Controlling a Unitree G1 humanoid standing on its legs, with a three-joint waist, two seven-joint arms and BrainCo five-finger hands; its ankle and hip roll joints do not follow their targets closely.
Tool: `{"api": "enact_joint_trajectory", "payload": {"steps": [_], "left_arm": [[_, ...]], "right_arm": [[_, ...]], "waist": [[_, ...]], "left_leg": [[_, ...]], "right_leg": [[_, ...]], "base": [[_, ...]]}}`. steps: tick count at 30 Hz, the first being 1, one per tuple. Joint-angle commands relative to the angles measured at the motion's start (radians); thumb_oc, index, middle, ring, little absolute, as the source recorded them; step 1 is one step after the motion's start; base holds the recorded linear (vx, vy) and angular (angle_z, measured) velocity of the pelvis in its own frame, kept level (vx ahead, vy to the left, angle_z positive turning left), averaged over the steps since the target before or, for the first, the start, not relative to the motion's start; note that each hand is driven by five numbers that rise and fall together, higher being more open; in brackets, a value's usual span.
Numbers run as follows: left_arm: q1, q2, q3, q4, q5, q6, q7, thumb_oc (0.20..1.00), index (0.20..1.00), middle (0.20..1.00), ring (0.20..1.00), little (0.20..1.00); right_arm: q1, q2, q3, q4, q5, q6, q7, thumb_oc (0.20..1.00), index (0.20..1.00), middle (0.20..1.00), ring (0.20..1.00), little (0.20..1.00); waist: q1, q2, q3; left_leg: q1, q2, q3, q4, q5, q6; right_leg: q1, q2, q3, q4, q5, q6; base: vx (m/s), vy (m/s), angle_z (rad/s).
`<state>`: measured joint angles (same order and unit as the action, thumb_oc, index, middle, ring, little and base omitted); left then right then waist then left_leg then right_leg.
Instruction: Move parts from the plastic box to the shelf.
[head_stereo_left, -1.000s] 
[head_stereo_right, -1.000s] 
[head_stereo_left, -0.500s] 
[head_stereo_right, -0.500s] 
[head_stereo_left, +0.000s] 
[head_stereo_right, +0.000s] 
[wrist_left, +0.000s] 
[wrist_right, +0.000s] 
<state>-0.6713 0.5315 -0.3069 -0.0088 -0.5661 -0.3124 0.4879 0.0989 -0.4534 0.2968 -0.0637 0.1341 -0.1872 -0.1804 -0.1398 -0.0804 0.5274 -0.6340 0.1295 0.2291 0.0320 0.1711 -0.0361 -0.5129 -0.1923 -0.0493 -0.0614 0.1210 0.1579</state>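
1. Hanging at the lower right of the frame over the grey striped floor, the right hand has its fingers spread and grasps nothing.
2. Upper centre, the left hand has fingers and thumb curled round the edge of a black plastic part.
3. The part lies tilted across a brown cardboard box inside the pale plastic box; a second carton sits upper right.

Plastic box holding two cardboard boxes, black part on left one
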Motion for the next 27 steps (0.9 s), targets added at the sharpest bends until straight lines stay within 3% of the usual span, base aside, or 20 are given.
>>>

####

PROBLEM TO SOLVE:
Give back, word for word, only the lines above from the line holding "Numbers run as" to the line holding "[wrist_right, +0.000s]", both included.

COMPLETED TASK:
Numbers run as follows: left_arm: q1, q2, q3, q4, q5, q6, q7, thumb_oc (0.20..1.00), index (0.20..1.00), middle (0.20..1.00), ring (0.20..1.00), little (0.20..1.00); right_arm: q1, q2, q3, q4, q5, q6, q7, thumb_oc (0.20..1.00), index (0.20..1.00), middle (0.20..1.00), ring (0.20..1.00), little (0.20..1.00); waist: q1, q2, q3; left_leg: q1, q2, q3, q4, q5, q6; right_leg: q1, q2, q3, q4, q5, q6; base: vx (m/s), vy (m/s), angle_z (rad/s).
`<state>`: measured joint angles (same order and unit as the action, thumb_oc, index, middle, ring, little and base omitted); left then right then waist then left_leg then right_leg.
Instruction: Move parts from the plastic box to the shelf.
[head_stereo_left, -1.000s] 
[head_stereo_right, -1.000s] 
[head_stereo_left, -0.500s] 
[head_stereo_right, -0.500s] 
[head_stereo_left, +0.000s] 
[head_stereo_right, +0.000s] 
[wrist_left, +0.000s] 
[wrist_right, +0.000s] 

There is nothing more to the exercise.